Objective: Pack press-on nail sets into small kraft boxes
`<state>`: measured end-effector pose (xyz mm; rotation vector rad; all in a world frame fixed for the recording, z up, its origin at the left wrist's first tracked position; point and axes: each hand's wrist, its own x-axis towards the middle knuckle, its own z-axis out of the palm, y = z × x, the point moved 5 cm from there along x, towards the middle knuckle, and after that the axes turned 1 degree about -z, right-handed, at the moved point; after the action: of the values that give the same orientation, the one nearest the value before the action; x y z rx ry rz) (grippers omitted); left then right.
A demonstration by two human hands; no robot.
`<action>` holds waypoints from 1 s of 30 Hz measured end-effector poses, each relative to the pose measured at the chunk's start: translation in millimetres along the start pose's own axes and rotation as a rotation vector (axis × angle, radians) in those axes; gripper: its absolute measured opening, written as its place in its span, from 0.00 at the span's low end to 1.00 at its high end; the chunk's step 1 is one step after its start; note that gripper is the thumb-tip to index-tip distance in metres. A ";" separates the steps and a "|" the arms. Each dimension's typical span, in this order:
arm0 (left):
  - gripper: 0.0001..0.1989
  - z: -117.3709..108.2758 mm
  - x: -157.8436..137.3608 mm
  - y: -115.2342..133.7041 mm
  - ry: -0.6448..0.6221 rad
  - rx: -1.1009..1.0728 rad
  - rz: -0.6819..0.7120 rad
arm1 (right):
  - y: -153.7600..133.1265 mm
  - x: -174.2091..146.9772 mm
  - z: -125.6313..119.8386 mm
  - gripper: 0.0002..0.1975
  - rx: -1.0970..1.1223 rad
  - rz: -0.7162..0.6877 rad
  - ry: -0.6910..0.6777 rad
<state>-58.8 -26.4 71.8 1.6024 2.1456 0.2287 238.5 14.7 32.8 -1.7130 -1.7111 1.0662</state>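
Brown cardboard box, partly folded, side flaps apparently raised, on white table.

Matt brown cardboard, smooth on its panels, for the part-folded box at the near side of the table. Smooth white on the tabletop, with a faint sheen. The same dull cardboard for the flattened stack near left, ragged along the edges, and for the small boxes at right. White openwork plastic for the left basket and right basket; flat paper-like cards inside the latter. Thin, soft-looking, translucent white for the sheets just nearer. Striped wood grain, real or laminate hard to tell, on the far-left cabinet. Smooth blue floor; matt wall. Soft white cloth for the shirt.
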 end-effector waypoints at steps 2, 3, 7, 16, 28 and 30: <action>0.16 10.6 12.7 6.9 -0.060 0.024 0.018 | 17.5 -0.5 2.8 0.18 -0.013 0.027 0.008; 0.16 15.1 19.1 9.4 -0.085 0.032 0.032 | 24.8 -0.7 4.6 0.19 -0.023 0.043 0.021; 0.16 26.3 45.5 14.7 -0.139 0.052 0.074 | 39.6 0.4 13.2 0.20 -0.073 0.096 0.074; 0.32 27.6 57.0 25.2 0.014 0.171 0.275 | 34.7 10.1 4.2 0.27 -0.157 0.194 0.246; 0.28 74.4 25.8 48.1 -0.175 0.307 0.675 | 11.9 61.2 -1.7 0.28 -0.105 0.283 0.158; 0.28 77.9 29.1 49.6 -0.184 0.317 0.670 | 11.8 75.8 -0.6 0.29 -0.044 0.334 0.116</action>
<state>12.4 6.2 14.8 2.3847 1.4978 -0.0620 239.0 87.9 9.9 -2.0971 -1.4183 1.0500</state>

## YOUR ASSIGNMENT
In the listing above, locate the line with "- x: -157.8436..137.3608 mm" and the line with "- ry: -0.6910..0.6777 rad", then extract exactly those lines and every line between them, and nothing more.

## SOLUTION FOR THIS EXERCISE
  - x: -157.8436..137.3608 mm
  - y: -115.2342..133.7041 mm
  - ry: -0.6448..0.6221 rad
  - rx: -1.1009..1.0728 rad
  - rz: -0.6819..0.7120 rad
arm1 (right):
  - y: -153.7600..133.1265 mm
  - x: -174.2091..146.9772 mm
  - z: -125.6313..119.8386 mm
  - gripper: 0.0002..0.1975
  - rx: -1.0970..1.1223 rad
  - rz: -0.7162..0.6877 rad
  - ry: -0.6910..0.6777 rad

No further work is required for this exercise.